While the album includes a plethora of new songs, Eilish includes the fan-fav when the party’s over. Her layered melodic crooning over the minimal use of piano minors and majors sets her apart from other songstresses and gives the phrase ‘using what you got’ a whole new meaning. Eilish being a young teen herself, tackles the complexity of a relationship in a way that leaves you wanting a sequel.
Shifting gears to what seems like a comeback song in response to when the party’s over is my strange addiction. Eilish pulls out the stops for this one and adds the unexpected; voice clips from The Office. We didn’t know we needed to hear Michael Scott on a pop album until now and so glad that she made the jump. Eilish continues the song with a chorus – which could be featured on an early Justin Timberlake album – that talks about being caught in a weird limbo with a special someone. The classic pop-esque sound mixed with her low ASMR like voice, will leave you with chills while simultaneously wanting to belt out into a hairbrush.

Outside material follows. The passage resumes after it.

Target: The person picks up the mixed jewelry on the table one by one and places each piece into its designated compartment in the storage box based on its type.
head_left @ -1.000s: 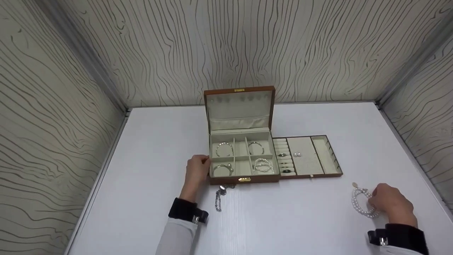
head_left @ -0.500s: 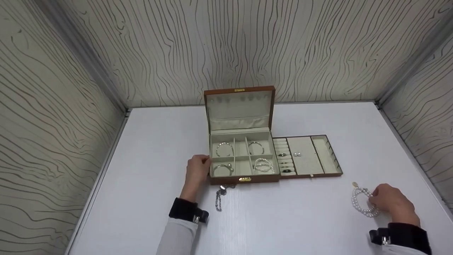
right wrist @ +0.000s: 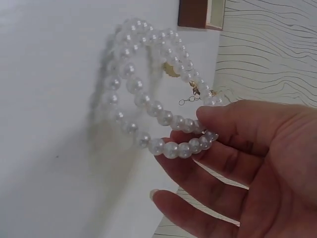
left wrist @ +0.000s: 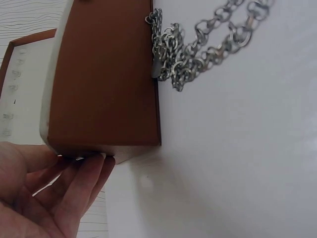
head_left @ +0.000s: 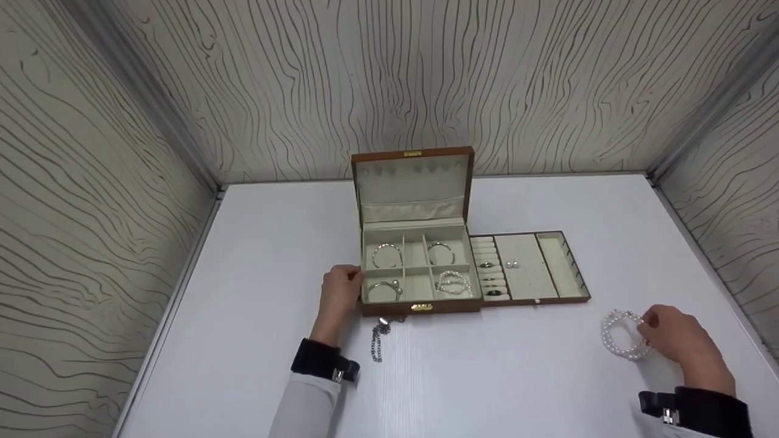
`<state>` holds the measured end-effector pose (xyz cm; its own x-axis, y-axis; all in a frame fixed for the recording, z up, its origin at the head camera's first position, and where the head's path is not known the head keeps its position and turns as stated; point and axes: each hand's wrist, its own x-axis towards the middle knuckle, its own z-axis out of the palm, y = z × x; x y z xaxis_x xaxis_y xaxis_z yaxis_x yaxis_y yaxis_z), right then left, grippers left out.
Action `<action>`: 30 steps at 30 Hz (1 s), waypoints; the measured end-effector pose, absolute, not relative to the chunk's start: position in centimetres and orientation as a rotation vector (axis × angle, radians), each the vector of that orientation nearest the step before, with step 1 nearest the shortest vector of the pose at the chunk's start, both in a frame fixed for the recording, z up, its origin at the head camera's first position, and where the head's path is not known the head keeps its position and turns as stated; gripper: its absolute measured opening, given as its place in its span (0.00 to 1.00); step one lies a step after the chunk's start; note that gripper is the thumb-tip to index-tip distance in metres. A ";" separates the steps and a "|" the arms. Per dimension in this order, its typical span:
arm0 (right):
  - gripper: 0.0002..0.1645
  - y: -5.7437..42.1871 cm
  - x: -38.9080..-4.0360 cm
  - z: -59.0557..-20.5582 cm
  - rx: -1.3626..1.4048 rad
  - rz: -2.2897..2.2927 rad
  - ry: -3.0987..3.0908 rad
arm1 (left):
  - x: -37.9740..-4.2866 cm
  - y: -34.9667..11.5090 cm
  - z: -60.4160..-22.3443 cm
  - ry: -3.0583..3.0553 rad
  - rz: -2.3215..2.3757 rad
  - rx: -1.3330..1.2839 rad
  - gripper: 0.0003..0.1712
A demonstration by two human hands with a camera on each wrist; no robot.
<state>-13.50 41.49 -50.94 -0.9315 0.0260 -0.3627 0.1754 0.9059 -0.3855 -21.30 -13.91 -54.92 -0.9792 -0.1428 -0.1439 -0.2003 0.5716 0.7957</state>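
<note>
On the white table stands a brown jewelry box (head_left: 421, 308) with its lid (head_left: 414, 182) raised and a side drawer (head_left: 523, 267) pulled out to the right. The fingertips of my left hand (head_left: 339, 292) rest against the box's left side; the left wrist view shows them on its brown wall (left wrist: 104, 74). A double-looped pearl necklace (right wrist: 171, 149) with gold-coloured fittings is pinched between the thumb and fingers of my right hand (head_left: 681, 334), right of the drawer. Its loops hang above the table in the right wrist view.
A silver chain (head_left: 377, 340) lies on the table against the box's front. The box compartments hold several bracelets, including a pearl one (head_left: 453, 283). In the drawer, rings (head_left: 494, 293) sit in rolls beside pearl earrings (head_left: 512, 264). Patterned walls (head_left: 401, 85) surround the table.
My right hand has shifted slightly to the right and away from me, lifting the pearl necklace, whose loops have turned a little. The left hand and the box have stayed in place.
</note>
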 end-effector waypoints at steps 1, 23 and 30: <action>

Towards the end of the album it becomes quite noticeable that Eilish’s mood has shifted from sad teen to angsty teen that revel’s in her own melancholic thoughts. This being a part of the role that Eilish play’s, only adds to her aesthetic and is what makes her so relatable to listeners.
Her lack of filter on what it means to be a teen growing up in the 21st century in the wake of dealing with interpersonal relationships, political issues and finding your identity is what resonates most with not only millennials but gen Z’ers who feel the need to conform and grow up.
From the production to the arrangement of the album, Eilish has released what feels to be her heart and soul pressed into a vinyl. Her dulcet tone coupled with her uncanny lyrics renders her a gifted enigma that is ready to take over 2019 – and we can’t wait to see her in her crown.